• What is needed: This exercise asks for the whole listing to be restated exactly.
##### Provided material
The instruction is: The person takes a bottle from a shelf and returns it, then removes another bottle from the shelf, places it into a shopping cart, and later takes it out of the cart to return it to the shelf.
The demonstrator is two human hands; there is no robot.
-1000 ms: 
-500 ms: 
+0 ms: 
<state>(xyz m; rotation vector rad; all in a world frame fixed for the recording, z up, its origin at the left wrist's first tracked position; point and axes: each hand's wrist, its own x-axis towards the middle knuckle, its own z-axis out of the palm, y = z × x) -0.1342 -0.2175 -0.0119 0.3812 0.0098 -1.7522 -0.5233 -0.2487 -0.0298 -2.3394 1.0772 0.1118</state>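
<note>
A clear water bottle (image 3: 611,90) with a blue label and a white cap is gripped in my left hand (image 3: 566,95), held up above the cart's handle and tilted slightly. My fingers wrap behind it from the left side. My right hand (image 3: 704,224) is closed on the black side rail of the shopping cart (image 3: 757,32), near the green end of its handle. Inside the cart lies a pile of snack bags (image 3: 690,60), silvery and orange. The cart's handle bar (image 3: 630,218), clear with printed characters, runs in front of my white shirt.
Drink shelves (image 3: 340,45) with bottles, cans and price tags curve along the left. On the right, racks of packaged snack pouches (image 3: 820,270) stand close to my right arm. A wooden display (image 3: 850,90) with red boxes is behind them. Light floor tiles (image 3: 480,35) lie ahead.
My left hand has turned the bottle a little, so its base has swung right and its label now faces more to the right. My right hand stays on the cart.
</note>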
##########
• Result:
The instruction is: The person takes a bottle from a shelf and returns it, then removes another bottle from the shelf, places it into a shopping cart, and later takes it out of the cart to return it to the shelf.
The demonstrator is two human hands; there is no robot.
-1000 ms: 
-500 ms: 
+0 ms: 
<state>(xyz m; rotation vector rad; all in a world frame fixed for the recording, z up, its origin at the left wrist's first tracked position; point and axes: each hand's wrist, its own x-axis towards the middle knuckle, its own z-axis out of the palm, y = z × x) -0.1342 -0.2175 -0.0119 0.3812 0.0098 -1.7522 -0.5233 -0.2487 -0.0298 -2.3394 1.0772 0.1118</state>
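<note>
A clear water bottle (image 3: 611,90) with a blue label and a white cap is gripped in my left hand (image 3: 566,95), held up above the cart's handle and tilted slightly. My fingers wrap behind it from the left side. My right hand (image 3: 704,224) is closed on the black side rail of the shopping cart (image 3: 757,32), near the green end of its handle. Inside the cart lies a pile of snack bags (image 3: 690,60), silvery and orange. The cart's handle bar (image 3: 630,218), clear with printed characters, runs in front of my white shirt.
Drink shelves (image 3: 340,45) with bottles, cans and price tags curve along the left. On the right, racks of packaged snack pouches (image 3: 820,270) stand close to my right arm. A wooden display (image 3: 850,90) with red boxes is behind them. Light floor tiles (image 3: 480,35) lie ahead.
My left hand has turned the bottle a little, so its base has swung right and its label now faces more to the right. My right hand stays on the cart.
</note>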

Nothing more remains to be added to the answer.